GTK 3 Frame Profiler

I back-ported the GTK 4 frame-profiler by Matthias to GTK 3 today. Here is an example of a JavaScript application using GJS and GTK 3. The data contains mixed native and JS stack-traces along with compositor frame information from gnome-shell.

What is going on here is that we have binary streams (although usually captured into a memfd) that come from various systems. GJS is delivered a FD via GJS_TRACE_FD environment variable. GTK is delivered a FD via GTK_TRACE_FD. We get data from GNOME Shell using the org.gnome.Sysprof3.Profiler D-Bus service exported on the org.gnome.Shell peer. Stack-traces come from GJS using SIGPROF and the SpiderMonkey profiler API. Native stack traces come from the Linux kernel’s perf_event_open system. Various data like CPU frequency and usage, memory and such come from /proc.

Muxing all the data streams uses sysprof_capture_writer_cat() which knows how to read data frames from supplemental captures and adjust counter IDs, JIT-mappings, and other file-specific data into a joined capture.

A quick reminder that we have a Platform Profiling Initiative in case you’re interested in helping out on this stuff.

Sysprof Developments

This week I spent a little time fixing up a number of integration points with Sysprof and our tooling.

The libsysprof-capture-3.a static library is now licensed under the BSD 2-clause plus patent to make things easier to consume from all sorts of libraries and applications.

We have a MR for GJS to switch to libsysprof-capture-3.a and improve plumbing so Sysprof can connect automatically.

We also have a number of patches for GLib and GTK that improve the chances we can get useful stack-traces when unwinding from the Linux kernel (which perf_event_open does).

A MR for GNOME Shell automatically connects the GJS profiler which is required as libgjs is being used as a library here. The previous GJS patches only wire things up when the gjs binary is used.

With that stuff in place, you can get quite a bit of data correlated now.

# Logout, Switch to VT2
sysprof-cli -c "gnome-shell --wayland --display-server" --gjs --gnome-shell my-capture.syscap

If you don’t want mixed SpiderMonkey and perf stack-traces, you can use --no-perf. You can’t really rely on sample rates between two systems at the same time anyway.

With that in place, you can start correlating more frame data.

Sysprof Developments

Earlier this month, Matthias and I teamed up to push through some of our profiling tooling for GTK and GNOME. We took the occasional work I had done on Sysprof over the past few years and integrated that into the GTK-4.x tree.

Sysprof uses a binary log file to store information about execution in a manner that is easy to write-buffer and read-back using positioned reads. It helps keep the sampling overhead of sysprof low. But it’s too detail oriented for each application supporting the format to write. To make this stuff reusable I created a libsysprof-capture-3.a static library we embed from various layers of the platform.

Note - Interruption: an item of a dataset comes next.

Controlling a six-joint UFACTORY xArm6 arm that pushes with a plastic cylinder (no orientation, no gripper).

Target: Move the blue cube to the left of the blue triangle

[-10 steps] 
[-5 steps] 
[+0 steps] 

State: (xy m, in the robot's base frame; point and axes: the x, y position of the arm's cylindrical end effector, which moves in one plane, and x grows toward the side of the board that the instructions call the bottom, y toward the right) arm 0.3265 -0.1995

GTK-4.x is now using this. Builder itself uses it to log internal statistics, tracing data, and counters for troubleshooting. I’ve also put forward patches for GJS to integrate with it. Georges revamped and pushed forward a prototype by Jonas to integrate with Mutter/Shell and get us frame timings and Cogl pipeline data. With some work we can finish off the i915 data sources that Eric Anholt did to correlate GPU commands too.

What this means for developers is that soon we’ll be able to capture system information from various layers in the stack and correlate them using similar clocks. We’re only scratching the surface right now, but it’s definitely promising. It’s already useful to quantify the true performance improvements of merge-requests in Mutter and Shell.

To help achieve this goal during the 3.34 cycle, I’ve started the GNOME Profiling Initiative to track integration of various problem spaces. If you’re an application developer, you can use sysprof_capture_writer_new_for_env() to create a new SysprofCaptureWriter if Sysprof is profiling you (otherwise you’ll get NULL back). Use that to write marks, logs, metadata, files, or anything else you would like to capture.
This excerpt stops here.